[[ Records open ]]

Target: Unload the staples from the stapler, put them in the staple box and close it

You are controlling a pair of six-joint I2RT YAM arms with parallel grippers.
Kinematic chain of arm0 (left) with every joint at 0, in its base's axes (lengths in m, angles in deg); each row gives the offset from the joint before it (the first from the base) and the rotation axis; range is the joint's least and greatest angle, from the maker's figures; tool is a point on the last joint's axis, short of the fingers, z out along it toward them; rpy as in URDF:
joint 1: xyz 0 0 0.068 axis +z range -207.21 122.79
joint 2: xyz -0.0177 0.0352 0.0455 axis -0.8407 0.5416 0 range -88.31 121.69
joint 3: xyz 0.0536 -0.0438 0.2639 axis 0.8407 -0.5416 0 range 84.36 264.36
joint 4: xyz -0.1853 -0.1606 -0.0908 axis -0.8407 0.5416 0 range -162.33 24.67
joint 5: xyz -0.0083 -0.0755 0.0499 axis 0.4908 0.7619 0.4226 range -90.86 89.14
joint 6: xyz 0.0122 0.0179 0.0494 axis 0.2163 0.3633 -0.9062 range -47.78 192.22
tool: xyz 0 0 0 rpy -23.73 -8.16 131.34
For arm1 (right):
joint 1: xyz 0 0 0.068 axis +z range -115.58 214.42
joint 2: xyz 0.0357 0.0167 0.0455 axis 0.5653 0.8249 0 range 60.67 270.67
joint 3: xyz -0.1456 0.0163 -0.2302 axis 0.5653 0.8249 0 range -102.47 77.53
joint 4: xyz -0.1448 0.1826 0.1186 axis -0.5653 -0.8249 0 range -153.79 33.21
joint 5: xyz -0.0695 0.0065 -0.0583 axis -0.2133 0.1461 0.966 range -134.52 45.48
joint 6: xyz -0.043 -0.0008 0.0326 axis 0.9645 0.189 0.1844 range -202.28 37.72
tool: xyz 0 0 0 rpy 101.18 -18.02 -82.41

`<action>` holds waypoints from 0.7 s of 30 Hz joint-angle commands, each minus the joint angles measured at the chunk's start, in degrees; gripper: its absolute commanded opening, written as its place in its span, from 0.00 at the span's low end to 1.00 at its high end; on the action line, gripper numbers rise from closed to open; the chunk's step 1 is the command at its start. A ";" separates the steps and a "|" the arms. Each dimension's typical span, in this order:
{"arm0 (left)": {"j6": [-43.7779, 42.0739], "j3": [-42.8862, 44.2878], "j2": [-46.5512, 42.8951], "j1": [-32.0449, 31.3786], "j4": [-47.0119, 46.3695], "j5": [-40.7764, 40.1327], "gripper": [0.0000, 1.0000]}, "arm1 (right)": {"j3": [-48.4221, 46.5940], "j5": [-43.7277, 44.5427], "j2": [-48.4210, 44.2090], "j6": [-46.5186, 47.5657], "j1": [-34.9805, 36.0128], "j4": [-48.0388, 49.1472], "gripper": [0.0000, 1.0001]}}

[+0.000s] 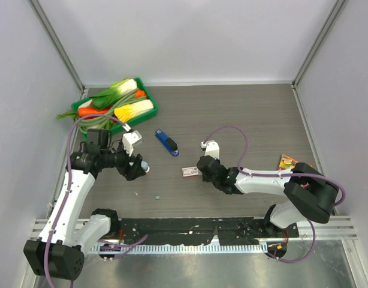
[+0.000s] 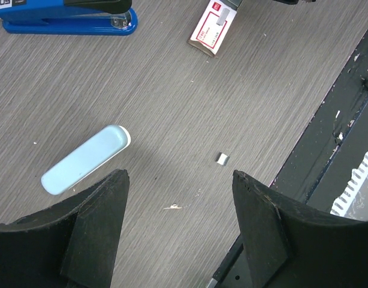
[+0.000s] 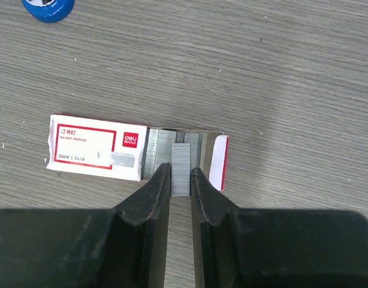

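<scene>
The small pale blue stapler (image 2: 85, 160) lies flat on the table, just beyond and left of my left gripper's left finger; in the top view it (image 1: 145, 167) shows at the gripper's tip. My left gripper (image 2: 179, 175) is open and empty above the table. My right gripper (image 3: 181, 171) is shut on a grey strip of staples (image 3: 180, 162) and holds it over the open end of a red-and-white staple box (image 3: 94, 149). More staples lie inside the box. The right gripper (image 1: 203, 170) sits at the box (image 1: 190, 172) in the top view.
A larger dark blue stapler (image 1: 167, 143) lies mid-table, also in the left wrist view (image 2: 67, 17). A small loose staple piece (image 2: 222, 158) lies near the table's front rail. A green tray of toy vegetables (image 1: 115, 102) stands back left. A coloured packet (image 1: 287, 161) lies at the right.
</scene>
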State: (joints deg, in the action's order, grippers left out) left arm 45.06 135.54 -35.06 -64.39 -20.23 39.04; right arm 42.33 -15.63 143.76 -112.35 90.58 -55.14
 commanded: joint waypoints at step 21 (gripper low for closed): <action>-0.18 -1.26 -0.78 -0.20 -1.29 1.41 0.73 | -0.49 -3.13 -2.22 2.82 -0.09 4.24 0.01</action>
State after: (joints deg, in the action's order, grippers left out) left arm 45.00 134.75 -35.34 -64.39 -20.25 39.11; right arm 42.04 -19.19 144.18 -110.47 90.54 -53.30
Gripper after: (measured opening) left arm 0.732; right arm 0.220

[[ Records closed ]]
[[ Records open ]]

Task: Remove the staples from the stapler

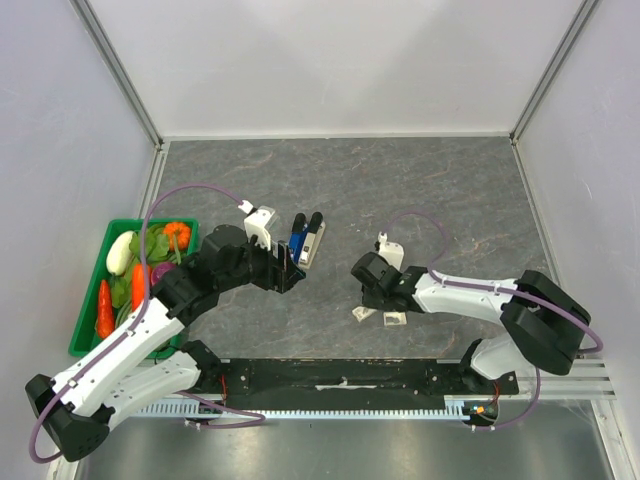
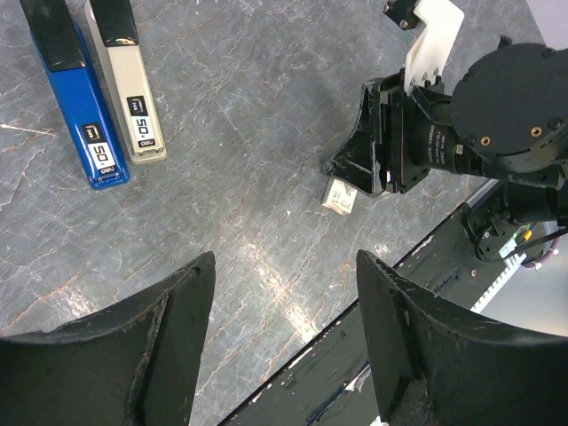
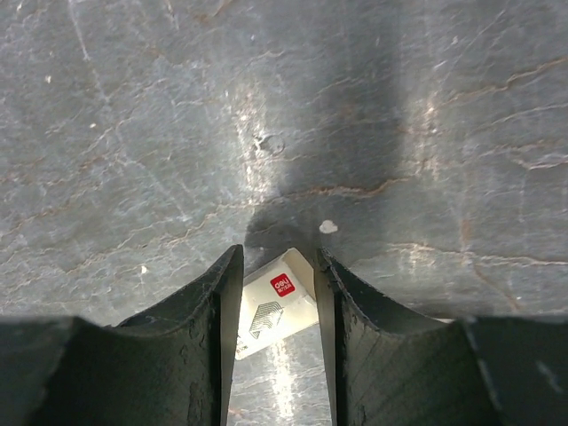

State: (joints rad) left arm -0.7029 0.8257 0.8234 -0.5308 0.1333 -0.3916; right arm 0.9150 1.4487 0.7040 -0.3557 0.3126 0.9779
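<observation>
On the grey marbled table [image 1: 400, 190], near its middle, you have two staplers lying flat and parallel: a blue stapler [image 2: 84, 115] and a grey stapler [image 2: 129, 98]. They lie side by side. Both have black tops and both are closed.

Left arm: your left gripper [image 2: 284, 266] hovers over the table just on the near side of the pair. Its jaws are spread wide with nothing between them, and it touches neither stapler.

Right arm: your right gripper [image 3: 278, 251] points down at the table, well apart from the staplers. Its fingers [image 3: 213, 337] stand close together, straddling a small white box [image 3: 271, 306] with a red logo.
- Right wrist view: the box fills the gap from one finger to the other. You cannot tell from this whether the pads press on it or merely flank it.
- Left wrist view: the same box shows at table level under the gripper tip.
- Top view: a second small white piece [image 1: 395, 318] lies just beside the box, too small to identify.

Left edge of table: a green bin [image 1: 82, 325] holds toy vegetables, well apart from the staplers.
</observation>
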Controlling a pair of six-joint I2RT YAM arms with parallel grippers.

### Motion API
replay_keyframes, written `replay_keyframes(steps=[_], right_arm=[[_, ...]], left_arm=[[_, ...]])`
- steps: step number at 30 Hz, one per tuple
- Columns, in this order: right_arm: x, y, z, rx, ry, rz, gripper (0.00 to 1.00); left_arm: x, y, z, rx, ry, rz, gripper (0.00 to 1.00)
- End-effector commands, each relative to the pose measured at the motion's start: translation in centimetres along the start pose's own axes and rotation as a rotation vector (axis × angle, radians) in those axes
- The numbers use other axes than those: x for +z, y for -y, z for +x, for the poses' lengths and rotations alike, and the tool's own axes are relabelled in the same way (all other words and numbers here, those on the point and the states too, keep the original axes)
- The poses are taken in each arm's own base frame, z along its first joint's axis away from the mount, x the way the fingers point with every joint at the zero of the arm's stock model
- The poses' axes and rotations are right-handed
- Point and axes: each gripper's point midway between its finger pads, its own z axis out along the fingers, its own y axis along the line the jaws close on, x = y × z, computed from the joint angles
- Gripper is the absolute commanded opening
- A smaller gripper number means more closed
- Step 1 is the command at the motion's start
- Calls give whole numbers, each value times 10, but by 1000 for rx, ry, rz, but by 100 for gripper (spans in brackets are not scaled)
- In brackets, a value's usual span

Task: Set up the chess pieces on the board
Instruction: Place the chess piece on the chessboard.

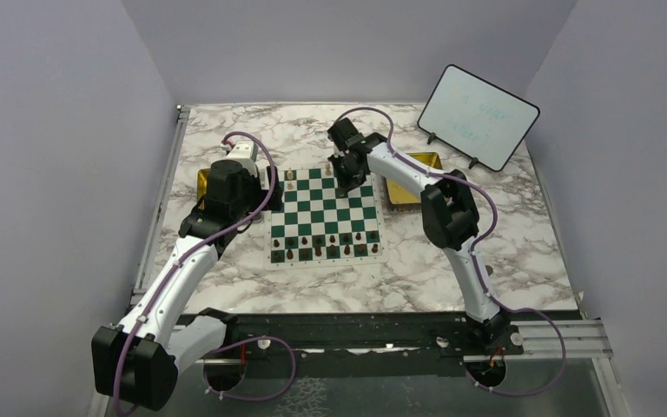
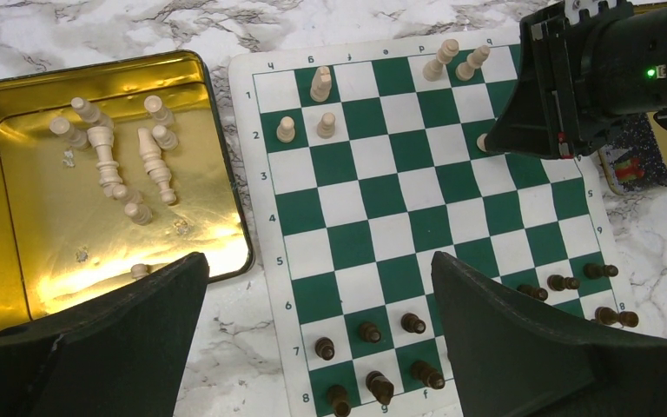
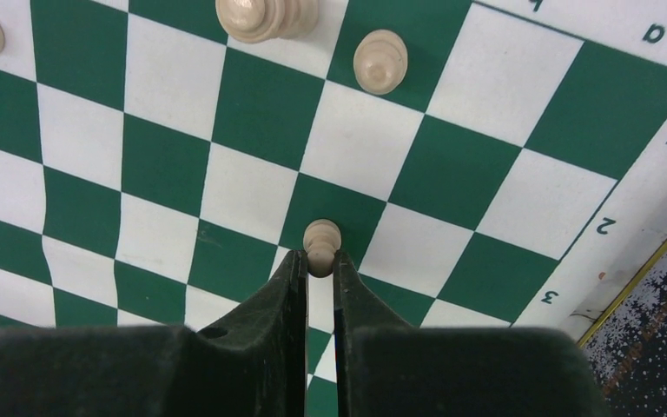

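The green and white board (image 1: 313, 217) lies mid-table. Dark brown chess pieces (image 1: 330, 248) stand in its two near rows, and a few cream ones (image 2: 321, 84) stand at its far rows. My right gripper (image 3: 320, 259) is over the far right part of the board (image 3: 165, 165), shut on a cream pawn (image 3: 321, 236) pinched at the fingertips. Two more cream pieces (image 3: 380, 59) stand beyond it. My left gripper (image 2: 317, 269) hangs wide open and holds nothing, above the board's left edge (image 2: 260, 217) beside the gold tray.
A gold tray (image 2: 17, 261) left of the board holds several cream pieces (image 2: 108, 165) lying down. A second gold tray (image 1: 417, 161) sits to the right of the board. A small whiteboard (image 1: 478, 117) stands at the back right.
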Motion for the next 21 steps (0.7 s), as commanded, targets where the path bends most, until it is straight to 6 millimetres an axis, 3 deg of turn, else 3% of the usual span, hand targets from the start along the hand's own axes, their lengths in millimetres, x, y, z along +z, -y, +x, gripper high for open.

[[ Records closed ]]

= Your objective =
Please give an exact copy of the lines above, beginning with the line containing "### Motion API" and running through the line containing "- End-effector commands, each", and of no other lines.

= Solution to this exercise =
### Motion API
replay_keyframes, written `replay_keyframes(steps=[_], right_arm=[[_, ...]], left_arm=[[_, ...]])`
- steps: step number at 30 Hz, one per tuple
- Columns, in this order: right_arm: x, y, z, rx, ry, rz, gripper (0.00 to 1.00); left_arm: x, y, z, rx, ry, rz, gripper (0.00 to 1.00)
- End-effector commands, each relative to the pose measured at the motion's start: translation in centimetres along the start pose's own axes and rotation as a rotation vector (axis × angle, radians) in those axes

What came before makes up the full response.